Filme simplesmente fantástico, pretendo fazer cinema e Lars Von Trier é uma inspiração pra mim, nunca erra em relação a filmes, não é uma história fraca, e tão menos da sono, é maravilhosa, e pra quem realmente quer assistir pra ver " putaria ", não vá, história maravilhosa, iria de novo pra assistir !
O filme é fantástico: um verdadeiro orgasmo psíquico!! Gostei muito do ritmo do filme, das atuações e dos ótimos diálogos. Toda a carga interpretativa do filme abre espaço para ótimas discussões sobre a segunda parte da trama, assim como amplas discussões psico-filosóficas acerca da vida e da própria relação entre a mulher e o sexo na sociedade atual.
Extremamente ousado, provocador e intenso.
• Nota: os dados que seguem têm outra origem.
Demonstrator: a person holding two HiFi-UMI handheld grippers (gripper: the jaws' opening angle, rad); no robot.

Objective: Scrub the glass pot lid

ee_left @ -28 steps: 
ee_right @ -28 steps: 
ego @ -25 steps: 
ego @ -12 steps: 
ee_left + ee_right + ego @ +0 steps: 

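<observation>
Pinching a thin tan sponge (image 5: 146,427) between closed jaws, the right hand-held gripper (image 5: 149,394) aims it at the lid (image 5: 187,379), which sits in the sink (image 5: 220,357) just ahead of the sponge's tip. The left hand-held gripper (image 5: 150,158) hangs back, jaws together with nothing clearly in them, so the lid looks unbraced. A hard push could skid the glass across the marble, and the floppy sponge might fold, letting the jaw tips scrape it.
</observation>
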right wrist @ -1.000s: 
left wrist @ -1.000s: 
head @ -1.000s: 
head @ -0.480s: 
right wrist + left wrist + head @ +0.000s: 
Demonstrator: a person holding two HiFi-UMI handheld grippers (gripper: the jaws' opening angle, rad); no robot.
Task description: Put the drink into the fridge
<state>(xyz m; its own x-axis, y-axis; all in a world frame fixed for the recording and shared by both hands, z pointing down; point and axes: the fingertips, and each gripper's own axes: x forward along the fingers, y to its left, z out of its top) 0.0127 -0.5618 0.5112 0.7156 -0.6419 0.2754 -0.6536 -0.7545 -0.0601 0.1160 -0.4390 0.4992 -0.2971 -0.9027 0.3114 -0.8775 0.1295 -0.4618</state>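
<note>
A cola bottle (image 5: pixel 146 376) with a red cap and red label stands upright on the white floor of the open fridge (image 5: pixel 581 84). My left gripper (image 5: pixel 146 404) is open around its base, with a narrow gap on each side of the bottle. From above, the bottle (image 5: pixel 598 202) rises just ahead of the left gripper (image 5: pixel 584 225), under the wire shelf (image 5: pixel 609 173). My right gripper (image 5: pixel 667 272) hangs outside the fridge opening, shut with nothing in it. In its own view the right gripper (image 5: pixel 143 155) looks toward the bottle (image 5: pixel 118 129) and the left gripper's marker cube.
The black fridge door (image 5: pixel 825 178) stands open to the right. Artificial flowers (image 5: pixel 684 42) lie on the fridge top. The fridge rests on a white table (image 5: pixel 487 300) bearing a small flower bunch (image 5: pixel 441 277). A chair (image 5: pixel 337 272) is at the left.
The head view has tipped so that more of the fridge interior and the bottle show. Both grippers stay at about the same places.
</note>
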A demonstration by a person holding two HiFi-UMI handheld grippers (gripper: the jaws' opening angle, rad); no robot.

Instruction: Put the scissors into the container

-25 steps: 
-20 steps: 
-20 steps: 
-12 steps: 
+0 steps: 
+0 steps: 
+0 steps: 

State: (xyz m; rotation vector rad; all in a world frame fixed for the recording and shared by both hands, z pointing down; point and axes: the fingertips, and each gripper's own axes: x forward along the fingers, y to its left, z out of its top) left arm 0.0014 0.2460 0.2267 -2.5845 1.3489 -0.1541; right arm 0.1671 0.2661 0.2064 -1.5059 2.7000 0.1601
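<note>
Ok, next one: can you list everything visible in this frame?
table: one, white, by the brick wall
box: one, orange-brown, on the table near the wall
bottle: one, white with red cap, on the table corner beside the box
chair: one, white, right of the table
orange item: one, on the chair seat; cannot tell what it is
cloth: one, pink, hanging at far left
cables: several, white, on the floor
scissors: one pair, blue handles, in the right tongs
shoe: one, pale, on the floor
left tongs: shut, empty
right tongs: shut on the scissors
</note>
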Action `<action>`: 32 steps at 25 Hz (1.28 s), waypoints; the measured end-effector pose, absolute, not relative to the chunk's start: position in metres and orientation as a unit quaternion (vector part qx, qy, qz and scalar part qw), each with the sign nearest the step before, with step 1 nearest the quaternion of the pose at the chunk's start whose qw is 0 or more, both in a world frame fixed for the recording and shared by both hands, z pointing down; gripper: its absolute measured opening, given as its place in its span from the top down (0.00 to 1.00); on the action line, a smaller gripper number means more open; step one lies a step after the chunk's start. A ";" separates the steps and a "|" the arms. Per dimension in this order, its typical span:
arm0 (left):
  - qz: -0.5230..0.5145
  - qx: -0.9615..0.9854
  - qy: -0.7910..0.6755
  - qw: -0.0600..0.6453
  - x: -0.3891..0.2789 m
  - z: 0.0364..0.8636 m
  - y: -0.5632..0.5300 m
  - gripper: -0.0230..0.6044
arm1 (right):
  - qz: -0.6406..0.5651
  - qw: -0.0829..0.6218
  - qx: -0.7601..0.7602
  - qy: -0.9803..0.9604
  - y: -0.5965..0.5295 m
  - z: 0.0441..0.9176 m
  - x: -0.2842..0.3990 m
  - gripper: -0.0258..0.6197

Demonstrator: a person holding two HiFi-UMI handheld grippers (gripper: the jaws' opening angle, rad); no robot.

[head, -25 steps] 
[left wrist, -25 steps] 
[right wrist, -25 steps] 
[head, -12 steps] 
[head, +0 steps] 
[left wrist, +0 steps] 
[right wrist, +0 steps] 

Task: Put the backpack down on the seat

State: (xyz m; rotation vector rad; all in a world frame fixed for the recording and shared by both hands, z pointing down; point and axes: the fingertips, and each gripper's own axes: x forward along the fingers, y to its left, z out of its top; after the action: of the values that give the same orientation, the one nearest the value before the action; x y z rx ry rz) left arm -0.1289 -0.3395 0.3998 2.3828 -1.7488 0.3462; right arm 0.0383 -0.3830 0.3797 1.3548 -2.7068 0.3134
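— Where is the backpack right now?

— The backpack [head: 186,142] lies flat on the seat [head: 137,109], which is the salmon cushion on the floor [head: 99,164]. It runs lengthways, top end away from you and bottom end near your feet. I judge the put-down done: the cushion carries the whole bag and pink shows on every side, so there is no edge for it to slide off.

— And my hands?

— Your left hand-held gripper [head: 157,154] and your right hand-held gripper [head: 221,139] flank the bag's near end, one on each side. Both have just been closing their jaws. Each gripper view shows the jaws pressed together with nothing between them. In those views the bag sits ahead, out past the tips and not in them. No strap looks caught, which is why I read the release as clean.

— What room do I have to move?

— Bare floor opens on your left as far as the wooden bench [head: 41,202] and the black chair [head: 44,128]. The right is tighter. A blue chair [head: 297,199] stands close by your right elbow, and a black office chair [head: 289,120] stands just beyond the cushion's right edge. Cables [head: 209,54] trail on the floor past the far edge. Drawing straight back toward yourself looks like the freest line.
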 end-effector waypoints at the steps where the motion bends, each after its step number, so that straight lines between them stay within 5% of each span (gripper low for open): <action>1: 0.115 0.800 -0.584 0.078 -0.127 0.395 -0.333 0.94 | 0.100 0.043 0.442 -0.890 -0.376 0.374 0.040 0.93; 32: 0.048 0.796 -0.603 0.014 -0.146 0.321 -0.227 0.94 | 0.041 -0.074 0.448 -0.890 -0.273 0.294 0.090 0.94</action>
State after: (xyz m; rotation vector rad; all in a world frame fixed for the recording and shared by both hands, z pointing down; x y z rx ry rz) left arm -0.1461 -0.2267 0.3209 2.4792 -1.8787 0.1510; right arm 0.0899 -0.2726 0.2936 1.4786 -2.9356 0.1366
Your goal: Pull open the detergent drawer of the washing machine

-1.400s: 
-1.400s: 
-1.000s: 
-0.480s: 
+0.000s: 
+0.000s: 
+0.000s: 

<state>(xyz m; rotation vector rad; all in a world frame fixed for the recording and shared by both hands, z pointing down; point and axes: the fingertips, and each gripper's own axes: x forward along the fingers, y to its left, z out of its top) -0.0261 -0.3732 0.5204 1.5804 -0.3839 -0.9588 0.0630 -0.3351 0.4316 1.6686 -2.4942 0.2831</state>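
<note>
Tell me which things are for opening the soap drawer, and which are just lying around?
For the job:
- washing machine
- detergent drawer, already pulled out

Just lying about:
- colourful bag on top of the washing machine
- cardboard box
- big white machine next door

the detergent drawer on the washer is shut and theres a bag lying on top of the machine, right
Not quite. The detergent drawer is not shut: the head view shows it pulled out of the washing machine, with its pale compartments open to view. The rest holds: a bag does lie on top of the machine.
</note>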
Ninfomaníaca é mais um projeto de Lars von Trier, que completa a “trilogia da depressão” (com Anticristo e Melancolia).
O polêmico diretor dinamarquês, declarado persona non grata no Festival de Cannes por suas opiniões políticas controversas, choca o público com Ninfomaníaca – volume 1, um dos filmes mais aguardados do ano.
Abordando a história da vida sexual de uma ninfomaníaca, da infância a velhice, com direito a cenas de sexo reais, nudez frontal e muita polêmica, a complexa e elaborada história é composta de duas partes, exibidas em versões reduzidas nos cinemas, divididas em oito capítulos (quatro em cada filme).
A mensagem principal trata da descoberta e da busca desenfreada por sensações, sem medir conseqüências, na qual a protagonista Joe (Charlotte Gainsbourg) narra as aventuras sexuais que vivenciou.
Tema e formato definem uma produção ousada, que logo nos primeiros minutos provoca o espectador, que se vê obrigado a aguardar o início tardio da história, preparando terreno para a surpresa que vem a seguir.
Sem banalizar o tema tabu, o diretor expõe uma poderosa análise emocional da protagonista, utilizado como recursos gráficos, desenhos, cálculos, palavras-chave e hipertextos com maestria (incluindo doses de humor) durante todo o filme.
Na trilha sonora, destaque para a banda alemã Rammstein, capaz de chocar e mexer com o espectador, além de Bach e velhos clássicos dos anos 70, encaixados perfeitamente em cena.
Com excelentes atuações e poderosos elenco, Ninfomaníaca – volume 1 prepara o terreno para a parte final que encerra essa história de um diretor genial, que adora expor sua opinião e chocar o mundo da sétima arte.